Whether the motivation to run a test is based on suffering a digestive infection or viral infection, stress related, skin, detoxification, brain fog, or fatigue you can learn the impact on your hormone, digestive, detoxification and immune system as we are all a system of systems. Currently everyone is focussed on immune health, part of our ability to clear a viral infection relies on the function of our detoxification system. So we cast the net, run the test, and look for the clues our bodies are letting us know need supported.

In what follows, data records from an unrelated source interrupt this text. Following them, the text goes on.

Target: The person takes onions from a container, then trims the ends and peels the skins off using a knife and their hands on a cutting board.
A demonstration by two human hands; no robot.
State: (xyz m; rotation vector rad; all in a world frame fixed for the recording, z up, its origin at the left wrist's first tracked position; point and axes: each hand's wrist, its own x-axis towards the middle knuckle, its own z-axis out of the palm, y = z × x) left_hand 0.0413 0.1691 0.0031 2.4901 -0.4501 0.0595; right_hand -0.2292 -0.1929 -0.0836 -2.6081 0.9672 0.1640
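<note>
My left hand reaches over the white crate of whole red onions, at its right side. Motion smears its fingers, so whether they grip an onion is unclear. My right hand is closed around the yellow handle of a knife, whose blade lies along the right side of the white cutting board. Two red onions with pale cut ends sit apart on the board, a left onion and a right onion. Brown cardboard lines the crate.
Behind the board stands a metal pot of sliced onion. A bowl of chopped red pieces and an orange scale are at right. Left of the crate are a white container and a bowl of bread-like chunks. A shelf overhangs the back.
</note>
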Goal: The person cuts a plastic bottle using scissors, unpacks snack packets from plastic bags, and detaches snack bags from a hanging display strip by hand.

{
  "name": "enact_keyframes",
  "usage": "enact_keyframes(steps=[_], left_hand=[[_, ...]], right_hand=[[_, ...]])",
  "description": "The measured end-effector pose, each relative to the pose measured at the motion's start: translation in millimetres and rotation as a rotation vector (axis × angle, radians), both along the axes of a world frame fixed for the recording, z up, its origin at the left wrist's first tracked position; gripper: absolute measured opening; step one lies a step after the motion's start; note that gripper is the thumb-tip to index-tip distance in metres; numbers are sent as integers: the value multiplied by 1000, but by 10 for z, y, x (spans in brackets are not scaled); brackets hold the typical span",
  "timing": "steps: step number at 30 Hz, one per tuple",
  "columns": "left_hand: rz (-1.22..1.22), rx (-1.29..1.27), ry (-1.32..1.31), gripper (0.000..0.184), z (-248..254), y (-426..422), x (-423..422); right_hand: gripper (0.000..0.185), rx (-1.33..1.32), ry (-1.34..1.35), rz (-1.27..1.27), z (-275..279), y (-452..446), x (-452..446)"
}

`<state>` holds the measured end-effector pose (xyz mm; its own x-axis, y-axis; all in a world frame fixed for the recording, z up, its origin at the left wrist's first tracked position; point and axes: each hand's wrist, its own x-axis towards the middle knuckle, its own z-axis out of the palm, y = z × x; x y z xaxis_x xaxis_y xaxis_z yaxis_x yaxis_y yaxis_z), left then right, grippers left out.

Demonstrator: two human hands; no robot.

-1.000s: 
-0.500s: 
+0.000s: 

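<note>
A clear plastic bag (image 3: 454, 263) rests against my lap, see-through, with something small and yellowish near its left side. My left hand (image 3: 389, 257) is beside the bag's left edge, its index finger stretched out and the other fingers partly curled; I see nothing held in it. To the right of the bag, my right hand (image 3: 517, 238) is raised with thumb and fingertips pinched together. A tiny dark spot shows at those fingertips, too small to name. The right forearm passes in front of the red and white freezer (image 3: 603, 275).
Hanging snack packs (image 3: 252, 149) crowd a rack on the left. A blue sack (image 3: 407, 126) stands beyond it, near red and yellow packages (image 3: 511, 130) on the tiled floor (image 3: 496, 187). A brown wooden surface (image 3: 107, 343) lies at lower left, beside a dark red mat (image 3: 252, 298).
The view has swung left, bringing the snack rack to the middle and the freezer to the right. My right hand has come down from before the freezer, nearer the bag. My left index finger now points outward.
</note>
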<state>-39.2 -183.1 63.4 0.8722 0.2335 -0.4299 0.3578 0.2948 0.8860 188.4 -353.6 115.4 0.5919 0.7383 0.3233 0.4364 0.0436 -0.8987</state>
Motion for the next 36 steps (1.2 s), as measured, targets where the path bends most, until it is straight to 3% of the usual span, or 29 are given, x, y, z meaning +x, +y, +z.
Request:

As a guide only and with the explicit intention of being used to form a discussion with your primary care physician here are typical, Long Covid symptoms;
- Loss or change of sense of smell or taste may persist
- Heart irregularities
- Breathing problems
- Stomach or digestive irregularities
- Food sensitivities
- Muscle weakness
- Poor coordination
- Skin rashes
- Generalised pain
- Persistent fever
- Psychiatric problems
What can a blood test be used to show?
In a typical blood draw that includes a full blood count we can identity problems in the;
- Heart and cardiovascular system
- Liver and kidneys, detoxification
- Digestion function and likelihood of the presence of digestive infections
- Immune system
- Nutrient, protein deficiencies, Omega 3:Omega 6 balance
- Blood sugar control
Here is my blood test raw data.
You can see all the markers measured and the result alongside the ranges that are used to identify clinical issues. We use ranges that are tighter that are widely used by those practicing functional medicine. For optimal health we want to use ranges that keep us on the straight and narrow and help point to actions we can take to prevent levels rising or lowering to levels that in time can become medically relevant and/or produce symptoms. However when we see levels outside the optimal ranges we can help support and repair loss of function before it progresses to a disease condition requiring medical intervention. Health is not the absence of disease or symptoms or the presence of blood markers within medical ranges it’s about operating at a resilient level where your biochemistry is well controlled with room for manoeuvre. For example you might see the lab test range state 50-100 when the functional, healthy range is 10-60.
What does all this mean?
If we just look at the blood markers in isolation to see what they say about this person the summary is the following;
- Reduced liver function
- Inflammation (including gastrointestinal)
- Oxidative stress
- Acute immune response (Covid19 viral infection) and/or possible long term immune response (post Covid-19 viral infection)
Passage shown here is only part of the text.